Ania González vê a possibilidade do acordar de uma consciência coletiva de acompanhamento que reavive uma certa ideia da comunidade
Num dos mais recentes vídeos publicados, a filósofa ferrolana Raquel Ferrández observa, na linha do pensamento de Blaise Pascal, que um dos grandes problemas é a nossa incapacidade para estarmos sossegados num quarto e, como Pascal Quignard, acha que todos somos uma comunidade de solitários. A procura desta comunidade interna de solitários leva emparelhada a questão da incerteza, intimando com a qual, mas sem confundir-nos com ela, nos abrimos a uma política do interno que defende a vida a partir duma clareza interior que ajuda a veicular a determinação exterior. Ferrández entende que situações como esta são as que nos ajudam a nos colocar nessa vertigem de transformação.
Finalmente, num contributo de contornos bem diferenciados, o militante independentista Antom Santos afirma que a crise da covid-19 nos mostra que algo não estava a correr bem. Acha que as saídas podem ser regressivas ou emancipatórias, mas que em geral haverá uma nova consciência crítica, se bem que também irá aparecer em certos setores um devir autoritário de controlo.

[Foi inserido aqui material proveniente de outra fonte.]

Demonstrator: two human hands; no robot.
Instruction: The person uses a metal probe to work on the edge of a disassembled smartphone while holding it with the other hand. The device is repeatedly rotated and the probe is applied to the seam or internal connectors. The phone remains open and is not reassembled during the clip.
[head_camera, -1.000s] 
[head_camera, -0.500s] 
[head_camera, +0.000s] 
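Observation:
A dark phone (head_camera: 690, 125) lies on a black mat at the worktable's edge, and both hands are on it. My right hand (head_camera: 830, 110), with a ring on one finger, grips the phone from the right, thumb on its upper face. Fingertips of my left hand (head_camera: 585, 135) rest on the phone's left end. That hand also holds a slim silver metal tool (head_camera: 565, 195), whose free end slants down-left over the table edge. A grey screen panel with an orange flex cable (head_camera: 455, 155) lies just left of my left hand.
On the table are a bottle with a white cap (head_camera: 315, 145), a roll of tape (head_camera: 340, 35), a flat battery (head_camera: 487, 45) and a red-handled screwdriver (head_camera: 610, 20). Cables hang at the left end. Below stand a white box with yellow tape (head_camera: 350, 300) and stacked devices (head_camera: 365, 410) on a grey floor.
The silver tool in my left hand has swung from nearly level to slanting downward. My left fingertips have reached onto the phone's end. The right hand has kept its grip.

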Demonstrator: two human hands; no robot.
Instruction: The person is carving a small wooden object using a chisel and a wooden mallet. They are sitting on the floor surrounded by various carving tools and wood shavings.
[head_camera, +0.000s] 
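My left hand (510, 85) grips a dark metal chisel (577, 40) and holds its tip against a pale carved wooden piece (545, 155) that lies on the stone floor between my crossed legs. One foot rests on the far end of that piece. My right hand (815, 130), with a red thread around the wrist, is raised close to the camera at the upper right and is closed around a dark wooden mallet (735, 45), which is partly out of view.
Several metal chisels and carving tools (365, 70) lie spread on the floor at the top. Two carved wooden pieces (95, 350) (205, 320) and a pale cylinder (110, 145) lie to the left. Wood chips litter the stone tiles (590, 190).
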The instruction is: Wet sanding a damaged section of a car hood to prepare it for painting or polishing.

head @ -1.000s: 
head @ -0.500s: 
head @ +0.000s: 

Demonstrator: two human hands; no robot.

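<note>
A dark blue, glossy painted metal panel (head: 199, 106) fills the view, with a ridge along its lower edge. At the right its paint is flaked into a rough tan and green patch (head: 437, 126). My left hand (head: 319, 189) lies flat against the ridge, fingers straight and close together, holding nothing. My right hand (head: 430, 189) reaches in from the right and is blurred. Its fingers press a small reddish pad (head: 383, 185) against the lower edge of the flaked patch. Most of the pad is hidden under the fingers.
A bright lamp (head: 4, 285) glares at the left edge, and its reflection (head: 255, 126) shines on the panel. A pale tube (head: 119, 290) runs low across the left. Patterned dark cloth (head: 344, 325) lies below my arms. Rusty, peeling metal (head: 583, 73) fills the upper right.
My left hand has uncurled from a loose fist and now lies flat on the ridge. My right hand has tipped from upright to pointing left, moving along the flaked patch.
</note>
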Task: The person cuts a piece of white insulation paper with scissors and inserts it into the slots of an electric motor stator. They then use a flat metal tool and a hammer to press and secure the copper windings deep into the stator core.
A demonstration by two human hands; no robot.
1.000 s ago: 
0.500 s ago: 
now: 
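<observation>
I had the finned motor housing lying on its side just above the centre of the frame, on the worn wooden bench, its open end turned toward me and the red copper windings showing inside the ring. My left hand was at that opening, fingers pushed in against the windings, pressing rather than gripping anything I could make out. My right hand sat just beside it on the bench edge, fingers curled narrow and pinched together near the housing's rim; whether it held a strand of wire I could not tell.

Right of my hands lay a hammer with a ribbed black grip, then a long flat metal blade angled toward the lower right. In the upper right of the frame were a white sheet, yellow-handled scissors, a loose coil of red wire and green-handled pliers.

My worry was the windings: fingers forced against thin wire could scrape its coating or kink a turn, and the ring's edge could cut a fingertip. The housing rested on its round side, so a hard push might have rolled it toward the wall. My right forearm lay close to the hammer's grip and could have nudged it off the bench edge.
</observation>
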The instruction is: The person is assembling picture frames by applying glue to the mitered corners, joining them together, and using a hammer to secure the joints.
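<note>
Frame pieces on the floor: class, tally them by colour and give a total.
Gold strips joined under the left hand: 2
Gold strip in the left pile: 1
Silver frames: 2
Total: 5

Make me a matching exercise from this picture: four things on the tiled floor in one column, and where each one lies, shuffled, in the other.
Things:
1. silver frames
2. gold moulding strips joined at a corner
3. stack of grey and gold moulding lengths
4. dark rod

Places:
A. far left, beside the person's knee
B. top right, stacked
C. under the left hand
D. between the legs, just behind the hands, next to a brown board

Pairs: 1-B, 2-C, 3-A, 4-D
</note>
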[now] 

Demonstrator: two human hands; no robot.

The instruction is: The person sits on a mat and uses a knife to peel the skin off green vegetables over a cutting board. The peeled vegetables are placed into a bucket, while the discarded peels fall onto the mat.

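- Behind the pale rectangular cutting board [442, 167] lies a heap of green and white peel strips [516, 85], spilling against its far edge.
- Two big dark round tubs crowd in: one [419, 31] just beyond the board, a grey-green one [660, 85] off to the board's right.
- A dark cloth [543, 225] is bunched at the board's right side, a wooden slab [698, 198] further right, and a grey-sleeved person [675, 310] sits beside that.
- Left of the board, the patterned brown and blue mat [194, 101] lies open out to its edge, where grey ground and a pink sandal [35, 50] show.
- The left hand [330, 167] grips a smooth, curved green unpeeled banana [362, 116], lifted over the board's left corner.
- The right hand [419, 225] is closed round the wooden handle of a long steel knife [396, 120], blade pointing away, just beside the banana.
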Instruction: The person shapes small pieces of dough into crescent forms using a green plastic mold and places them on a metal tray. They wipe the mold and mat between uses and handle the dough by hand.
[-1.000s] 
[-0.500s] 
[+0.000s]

Interessado particularmente pelo que acontecerá na Galiza, pensa que se demonstra que comunitarismo, afetos comuns ou ajuda mútua se contrapõem luzidamente às formas neoliberais de socialização urbanas. Santos identifica nessa via um caminho a retomar, que liga com a conceção militante clássica em que se materializa o mal-estar, para repensar o espaço ativista e atuar com base numa estruturação política encarnada, material, presente.